§ **Assigned task**: Note on the material below: return exactly the lines from the line that holds "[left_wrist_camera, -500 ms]" through the line that holds "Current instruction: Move", and leave out each picture.

======

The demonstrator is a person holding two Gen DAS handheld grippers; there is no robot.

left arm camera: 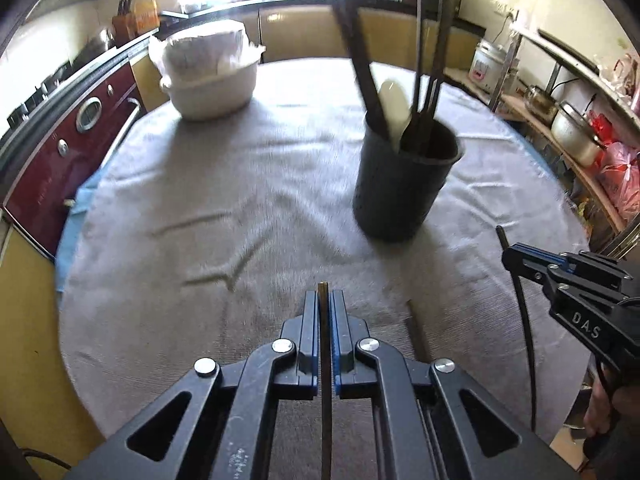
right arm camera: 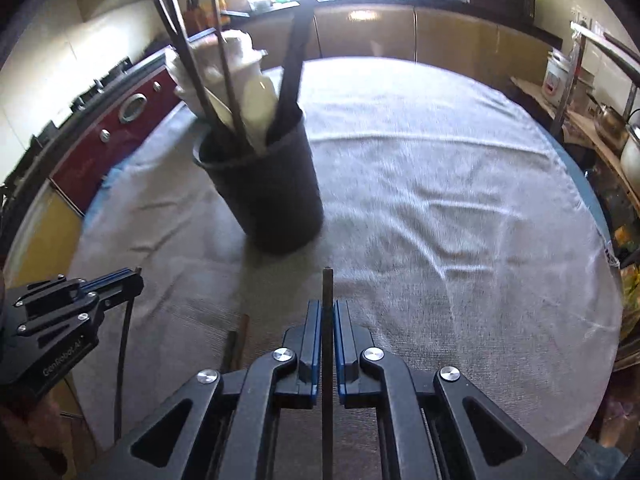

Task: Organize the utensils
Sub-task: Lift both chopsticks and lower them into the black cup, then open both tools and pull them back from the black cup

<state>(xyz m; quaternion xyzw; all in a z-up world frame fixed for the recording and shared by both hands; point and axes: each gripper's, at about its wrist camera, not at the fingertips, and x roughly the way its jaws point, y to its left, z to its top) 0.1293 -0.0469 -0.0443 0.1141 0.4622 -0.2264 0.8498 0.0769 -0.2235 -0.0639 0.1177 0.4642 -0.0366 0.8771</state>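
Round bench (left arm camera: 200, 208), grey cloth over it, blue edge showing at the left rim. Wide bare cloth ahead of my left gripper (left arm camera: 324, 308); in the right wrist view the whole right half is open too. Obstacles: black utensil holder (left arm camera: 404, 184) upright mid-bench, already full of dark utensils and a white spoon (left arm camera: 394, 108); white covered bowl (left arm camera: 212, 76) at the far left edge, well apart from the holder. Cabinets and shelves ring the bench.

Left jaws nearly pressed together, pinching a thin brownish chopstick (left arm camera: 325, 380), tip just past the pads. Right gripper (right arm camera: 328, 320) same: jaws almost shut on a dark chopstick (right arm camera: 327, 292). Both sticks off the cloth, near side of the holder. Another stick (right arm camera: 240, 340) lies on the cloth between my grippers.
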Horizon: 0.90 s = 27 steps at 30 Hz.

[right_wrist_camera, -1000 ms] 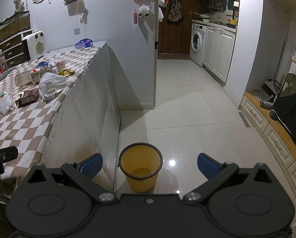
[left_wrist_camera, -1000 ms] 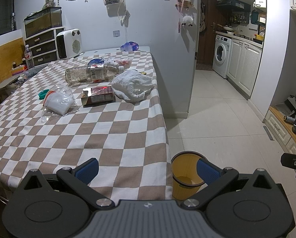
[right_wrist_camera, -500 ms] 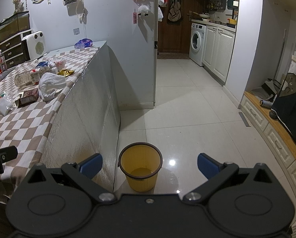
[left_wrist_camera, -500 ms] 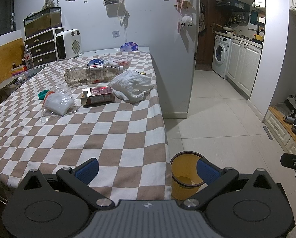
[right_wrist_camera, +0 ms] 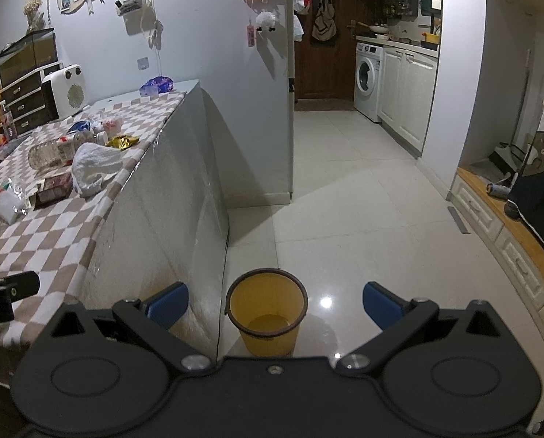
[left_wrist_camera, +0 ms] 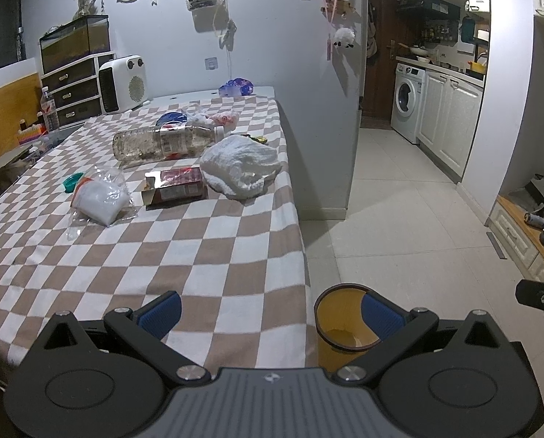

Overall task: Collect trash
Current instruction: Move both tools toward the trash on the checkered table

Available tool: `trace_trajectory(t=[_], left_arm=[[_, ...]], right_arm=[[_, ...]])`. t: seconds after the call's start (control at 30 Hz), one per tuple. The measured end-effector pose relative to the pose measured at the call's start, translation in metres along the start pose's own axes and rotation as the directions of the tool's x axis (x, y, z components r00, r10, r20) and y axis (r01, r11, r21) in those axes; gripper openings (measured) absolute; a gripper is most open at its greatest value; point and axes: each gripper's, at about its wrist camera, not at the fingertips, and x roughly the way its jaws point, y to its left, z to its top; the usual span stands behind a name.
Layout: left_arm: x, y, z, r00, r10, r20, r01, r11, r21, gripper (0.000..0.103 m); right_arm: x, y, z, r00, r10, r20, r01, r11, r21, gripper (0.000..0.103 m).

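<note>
Trash lies on the checkered table [left_wrist_camera: 184, 255]: an empty clear bottle [left_wrist_camera: 162, 144] on its side, a crumpled white cloth [left_wrist_camera: 241, 169], a dark red carton [left_wrist_camera: 175, 187], a clear bag of white powder [left_wrist_camera: 98, 200], and a gold wrapper [right_wrist_camera: 123, 141]. A yellow bin [right_wrist_camera: 266, 308] stands on the floor by the table's near right corner; it also shows in the left wrist view [left_wrist_camera: 339, 325]. My left gripper [left_wrist_camera: 270, 312] is open and empty over the table's near edge. My right gripper [right_wrist_camera: 275, 303] is open and empty above the bin.
A white heater [left_wrist_camera: 124, 84], drawers [left_wrist_camera: 73, 91] and a water bottle [left_wrist_camera: 49, 109] stand at the table's far left. More wrappers [left_wrist_camera: 213, 118] lie beyond the bottle. A washing machine [right_wrist_camera: 367, 80] and cabinets line the right. The tiled floor [right_wrist_camera: 363, 219] stretches ahead.
The left wrist view has shifted very slightly; the bin sits a touch further left. Both grippers stay open and empty.
</note>
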Motion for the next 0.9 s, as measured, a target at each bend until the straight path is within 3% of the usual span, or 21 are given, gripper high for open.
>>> trace_trajectory(t=[0.47, 0.9], left_arm=[[0.043, 0.032, 0.039, 0.999, 0.04, -0.018, -0.041, 0.999, -0.033, 0.103], [0.075, 0.112, 0.071, 0.988, 0.152, 0.028, -0.148, 0.983, -0.107, 0.103]], right_arm=[[0.045, 0.027, 0.049, 0.999, 0.035, 0.008, -0.035, 0.999, -0.023, 0.103], [0.091, 0.091, 0.095, 0.988, 0.137, 0.077, -0.133, 0.989, -0.056, 0.103]])
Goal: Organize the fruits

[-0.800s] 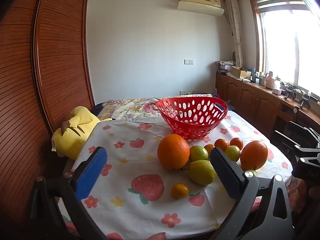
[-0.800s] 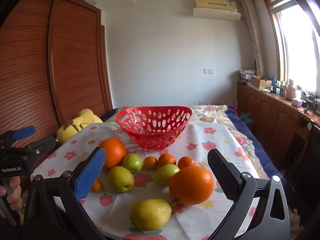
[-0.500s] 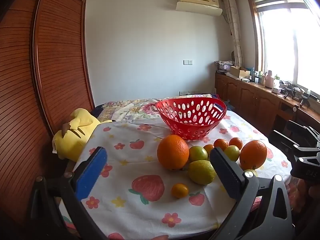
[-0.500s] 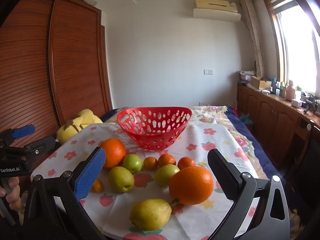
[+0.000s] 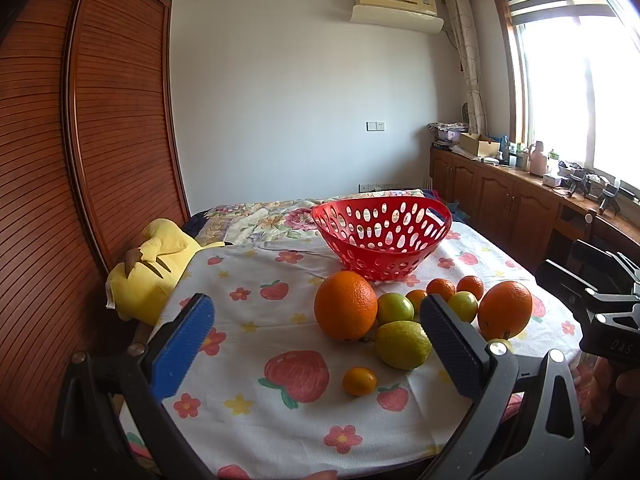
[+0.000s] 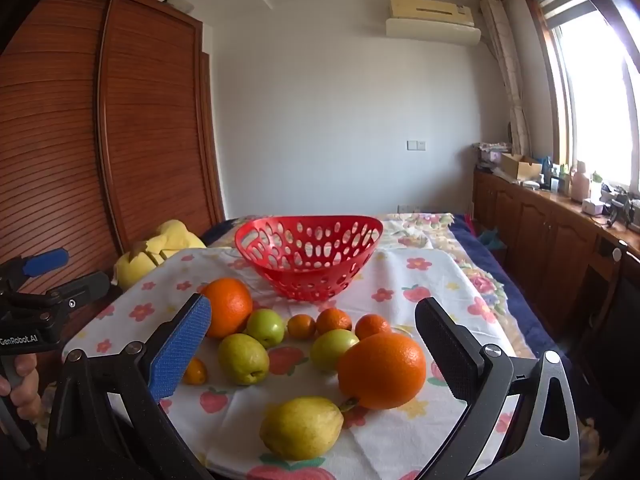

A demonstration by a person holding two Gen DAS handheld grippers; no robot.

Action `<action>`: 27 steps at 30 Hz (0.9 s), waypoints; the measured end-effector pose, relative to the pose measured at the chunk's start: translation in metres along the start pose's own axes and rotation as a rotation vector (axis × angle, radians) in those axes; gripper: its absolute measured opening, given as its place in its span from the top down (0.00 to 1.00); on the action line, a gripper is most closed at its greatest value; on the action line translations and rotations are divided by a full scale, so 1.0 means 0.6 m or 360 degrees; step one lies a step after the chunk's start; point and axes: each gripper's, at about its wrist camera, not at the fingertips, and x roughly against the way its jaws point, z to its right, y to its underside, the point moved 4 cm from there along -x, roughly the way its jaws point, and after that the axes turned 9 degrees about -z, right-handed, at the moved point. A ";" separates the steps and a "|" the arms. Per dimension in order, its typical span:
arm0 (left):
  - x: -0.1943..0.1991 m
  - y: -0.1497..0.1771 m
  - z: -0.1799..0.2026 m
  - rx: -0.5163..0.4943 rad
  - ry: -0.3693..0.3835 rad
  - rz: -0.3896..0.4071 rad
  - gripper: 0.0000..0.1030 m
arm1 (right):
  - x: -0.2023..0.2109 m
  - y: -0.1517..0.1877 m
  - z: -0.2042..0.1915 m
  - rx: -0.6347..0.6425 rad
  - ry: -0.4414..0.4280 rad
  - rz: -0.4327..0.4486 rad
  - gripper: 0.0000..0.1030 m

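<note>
An empty red perforated basket [image 5: 382, 236] [image 6: 308, 254] stands at the far side of a strawberry-print cloth. In front of it lie two large oranges [image 5: 346, 305] [image 6: 382, 370], several small tangerines [image 6: 334, 320], green apples [image 6: 265, 327], a green pear [image 5: 403, 345] and a yellow pear [image 6: 302, 428]. A tiny tangerine [image 5: 359, 381] lies nearest the left gripper. My left gripper [image 5: 316, 350] hangs open above the cloth's near left part, holding nothing. My right gripper [image 6: 312, 346] is open too, with the fruit cluster lying beyond its fingers, untouched.
A yellow plush toy [image 5: 154, 266] lies at the table's left edge against a wooden wardrobe [image 5: 80, 140]. Wooden cabinets [image 6: 560, 248] with clutter run along the right wall under a bright window. A hand [image 6: 18, 384] holds the left gripper's handle.
</note>
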 end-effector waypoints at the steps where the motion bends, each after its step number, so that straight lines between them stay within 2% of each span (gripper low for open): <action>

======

§ **Response area**:
[left_wrist_camera, -500 ms] 
[right_wrist_camera, +0 ms] 
[left_wrist_camera, +0 ms] 

Overall task: Collect trash
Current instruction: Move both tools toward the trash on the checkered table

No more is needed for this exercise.